◆ **EXERCISE DETAILS**
Recreate the listing that follows line for line, without pictures.

*** Opening of PROVIDED DATA ***

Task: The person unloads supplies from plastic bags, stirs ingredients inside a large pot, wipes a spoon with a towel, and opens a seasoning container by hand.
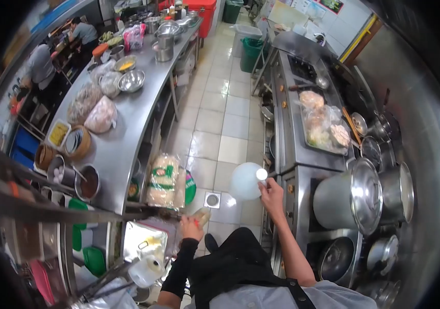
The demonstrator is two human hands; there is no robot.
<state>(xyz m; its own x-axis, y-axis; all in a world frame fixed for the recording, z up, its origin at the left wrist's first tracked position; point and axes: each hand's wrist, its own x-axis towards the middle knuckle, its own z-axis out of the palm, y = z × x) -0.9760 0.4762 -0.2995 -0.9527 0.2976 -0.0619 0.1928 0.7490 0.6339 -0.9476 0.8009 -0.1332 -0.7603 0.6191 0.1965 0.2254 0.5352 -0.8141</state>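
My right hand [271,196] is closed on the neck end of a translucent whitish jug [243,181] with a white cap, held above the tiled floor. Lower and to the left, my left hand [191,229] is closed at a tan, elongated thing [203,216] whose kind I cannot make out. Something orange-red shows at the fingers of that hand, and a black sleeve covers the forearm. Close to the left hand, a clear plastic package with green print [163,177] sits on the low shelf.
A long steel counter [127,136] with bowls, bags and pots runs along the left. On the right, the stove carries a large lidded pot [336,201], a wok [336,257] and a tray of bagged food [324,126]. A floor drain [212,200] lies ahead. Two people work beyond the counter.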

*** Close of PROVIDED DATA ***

◆ **PROBLEM SOLUTION**
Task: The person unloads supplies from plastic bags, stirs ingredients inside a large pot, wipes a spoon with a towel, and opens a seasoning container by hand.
The demonstrator is two human hands; there is no robot.
<state>(xyz m; its own x-axis, y-axis; all in a world frame fixed for the recording, z up, its origin at the left wrist's first tracked position; point and axes: each hand's wrist, its own x-axis towards the middle knuckle, its own z-axis out of the palm, y = z × x) -0.9760 0.4762 -0.2995 -0.9527 0.2976 -0.0619 0.1928 0.7490 0.6339 -0.9476 0.8009 -0.1332 -0.7603 0.6191 0.1965 0.2254 0.5352 -0.8141</state>
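My right hand [271,196] is closed on the neck end of a translucent whitish jug [243,181] with a white cap, held above the tiled floor. Lower and to the left, my left hand [191,229] is closed at a tan, elongated thing [203,216] whose kind I cannot make out. Something orange-red shows at the fingers of that hand, and a black sleeve covers the forearm. Close to the left hand, a clear plastic package with green print [163,177] sits on the low shelf.
A long steel counter [127,136] with bowls, bags and pots runs along the left. On the right, the stove carries a large lidded pot [336,201], a wok [336,257] and a tray of bagged food [324,126]. A floor drain [212,200] lies ahead. Two people work beyond the counter.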

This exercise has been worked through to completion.